GIVEN DATA.
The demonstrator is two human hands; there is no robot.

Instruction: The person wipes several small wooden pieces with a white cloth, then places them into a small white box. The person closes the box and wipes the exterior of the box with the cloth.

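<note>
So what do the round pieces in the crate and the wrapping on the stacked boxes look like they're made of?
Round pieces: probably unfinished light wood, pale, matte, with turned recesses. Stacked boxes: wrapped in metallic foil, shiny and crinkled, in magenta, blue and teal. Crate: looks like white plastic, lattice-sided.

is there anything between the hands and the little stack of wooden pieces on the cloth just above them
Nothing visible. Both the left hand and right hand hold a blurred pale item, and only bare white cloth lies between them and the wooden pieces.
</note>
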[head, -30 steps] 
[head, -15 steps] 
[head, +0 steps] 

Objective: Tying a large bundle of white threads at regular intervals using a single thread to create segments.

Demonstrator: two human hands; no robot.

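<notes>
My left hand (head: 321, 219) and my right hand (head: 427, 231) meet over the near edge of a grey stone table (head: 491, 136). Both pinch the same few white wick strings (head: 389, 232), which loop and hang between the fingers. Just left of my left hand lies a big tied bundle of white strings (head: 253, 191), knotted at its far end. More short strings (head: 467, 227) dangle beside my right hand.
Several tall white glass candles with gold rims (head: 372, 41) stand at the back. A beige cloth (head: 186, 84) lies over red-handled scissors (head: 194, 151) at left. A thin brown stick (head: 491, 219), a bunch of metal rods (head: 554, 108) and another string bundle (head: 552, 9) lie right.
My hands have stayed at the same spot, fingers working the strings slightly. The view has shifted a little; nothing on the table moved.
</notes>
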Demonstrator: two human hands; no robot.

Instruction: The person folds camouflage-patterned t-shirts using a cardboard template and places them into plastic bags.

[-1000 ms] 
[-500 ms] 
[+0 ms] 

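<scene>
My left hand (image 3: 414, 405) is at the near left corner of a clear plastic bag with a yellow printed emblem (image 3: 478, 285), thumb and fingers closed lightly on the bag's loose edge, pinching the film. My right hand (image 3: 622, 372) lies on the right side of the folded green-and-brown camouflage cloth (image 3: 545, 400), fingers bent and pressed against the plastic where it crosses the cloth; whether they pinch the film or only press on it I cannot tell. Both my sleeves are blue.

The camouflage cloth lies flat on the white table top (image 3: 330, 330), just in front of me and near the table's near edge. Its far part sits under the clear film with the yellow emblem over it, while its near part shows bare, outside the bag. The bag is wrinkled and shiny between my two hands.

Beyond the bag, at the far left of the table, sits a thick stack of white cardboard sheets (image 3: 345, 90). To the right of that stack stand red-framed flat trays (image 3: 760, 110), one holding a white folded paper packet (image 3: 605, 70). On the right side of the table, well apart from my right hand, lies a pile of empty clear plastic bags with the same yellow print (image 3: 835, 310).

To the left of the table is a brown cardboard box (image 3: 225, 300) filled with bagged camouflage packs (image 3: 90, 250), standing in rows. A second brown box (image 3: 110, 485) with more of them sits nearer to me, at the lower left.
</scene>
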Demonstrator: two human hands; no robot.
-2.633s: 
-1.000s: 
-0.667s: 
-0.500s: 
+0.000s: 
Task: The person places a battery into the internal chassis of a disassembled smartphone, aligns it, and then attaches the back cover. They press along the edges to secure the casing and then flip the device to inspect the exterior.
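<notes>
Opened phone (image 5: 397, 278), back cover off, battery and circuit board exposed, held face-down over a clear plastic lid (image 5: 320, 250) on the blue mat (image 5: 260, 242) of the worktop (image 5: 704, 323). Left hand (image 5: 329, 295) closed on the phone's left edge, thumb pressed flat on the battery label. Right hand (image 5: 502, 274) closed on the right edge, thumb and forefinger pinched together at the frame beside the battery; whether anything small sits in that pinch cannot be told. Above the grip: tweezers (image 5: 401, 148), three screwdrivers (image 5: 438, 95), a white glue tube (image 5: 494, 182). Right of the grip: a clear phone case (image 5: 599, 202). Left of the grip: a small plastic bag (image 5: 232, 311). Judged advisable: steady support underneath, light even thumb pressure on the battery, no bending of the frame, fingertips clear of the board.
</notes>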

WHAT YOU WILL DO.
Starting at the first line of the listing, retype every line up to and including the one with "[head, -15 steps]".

SOLUTION TO THE EXERCISE.
The demonstrator is two human hands; there is no robot.

Instruction: The person wipes several small wooden pieces with a white cloth, then places them into a small white box. The person closes the box and wipes the exterior of the box with the cloth.

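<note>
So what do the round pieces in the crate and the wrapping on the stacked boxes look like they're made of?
Round pieces: probably unfinished light wood, pale, matte, with turned recesses. Stacked boxes: wrapped in metallic foil, shiny and crinkled, in magenta, blue and teal. Crate: looks like white plastic, lattice-sided.

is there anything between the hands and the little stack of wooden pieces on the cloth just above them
Nothing visible. Both the left hand and right hand hold a blurred pale item, and only bare white cloth lies between them and the wooden pieces.
</note>
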[head, -30 steps] 
[head, -15 steps] 

No additional answer is needed here.